There is a fair bit of graphic design in the cards, but there's also a lot of technology. The final card images are built by a series of custom pieces of software, building up from the raw elements to the final designs.
The content begins as a large 3D environment in Blender with all the elements in it. A separate file defines each element, and the values it can display.
The definition file is processed by the distribution planner, which distributes all the elements among the cards. It tries to make sure that roughly the same number and total size of elements appears on each card. It also plans which values should appear on each card, for each element, so that all the probability distributions are correct.

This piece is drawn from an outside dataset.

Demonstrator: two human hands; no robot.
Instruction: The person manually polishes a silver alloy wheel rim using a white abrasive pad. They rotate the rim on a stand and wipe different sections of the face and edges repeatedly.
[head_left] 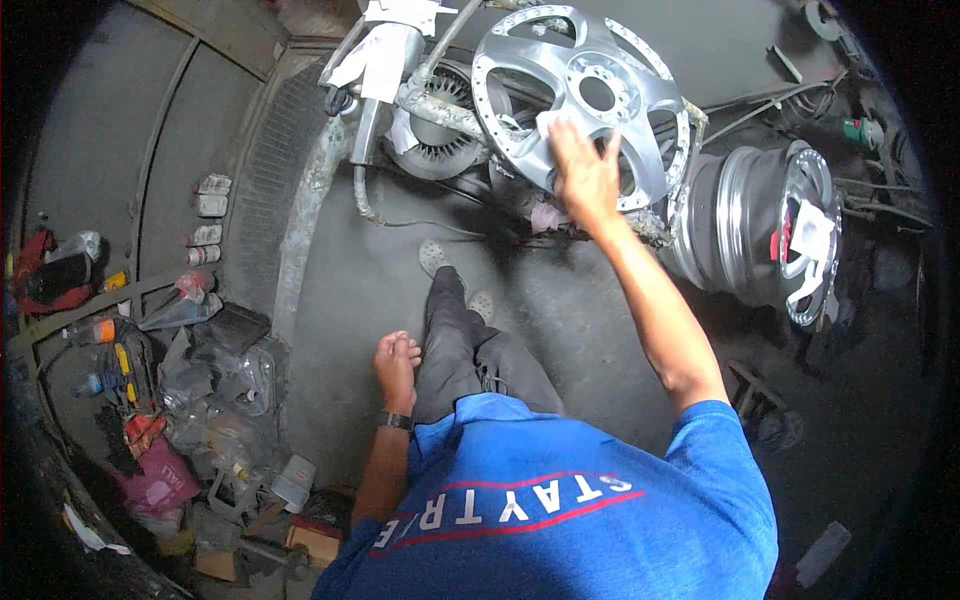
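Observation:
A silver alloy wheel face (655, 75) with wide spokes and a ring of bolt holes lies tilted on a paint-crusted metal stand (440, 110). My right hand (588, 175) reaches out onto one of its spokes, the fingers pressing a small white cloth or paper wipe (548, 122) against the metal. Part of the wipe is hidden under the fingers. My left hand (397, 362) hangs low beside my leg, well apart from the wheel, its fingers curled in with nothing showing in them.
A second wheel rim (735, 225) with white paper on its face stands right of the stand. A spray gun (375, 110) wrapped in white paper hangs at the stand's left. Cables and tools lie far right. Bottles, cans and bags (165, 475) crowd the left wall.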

The distribution plan is then passed to the packer, which lays out the elements on the card. This is like virtually rolling the dice onto the table, except that the results of each roll are known in advance. Some elements can go anywhere, others have to be in certain places (the poker chip, for example, goes near the top, the cross on the map goes near the middle).
The distribution and packing plan are then sent to the a program that controls the 3D software. It lays out the elements in the correct place in 3D space, sets the lighting and the camera, and renders the image.
It takes about five minutes to draw each card. The 3D images are then passed to a final piece of software, which adds the border, the card suit and value. This software outputs a proof image, a CMYK print-ready image, and adds the card to a PDF suitable for proof printing on a color laser printer.
A separate piece of software generates the card back images.
All in all it takes about half a day to produce a new set of cards. I can use this to produce custom decks (with the same elements on them, but in different places and with different values on each card.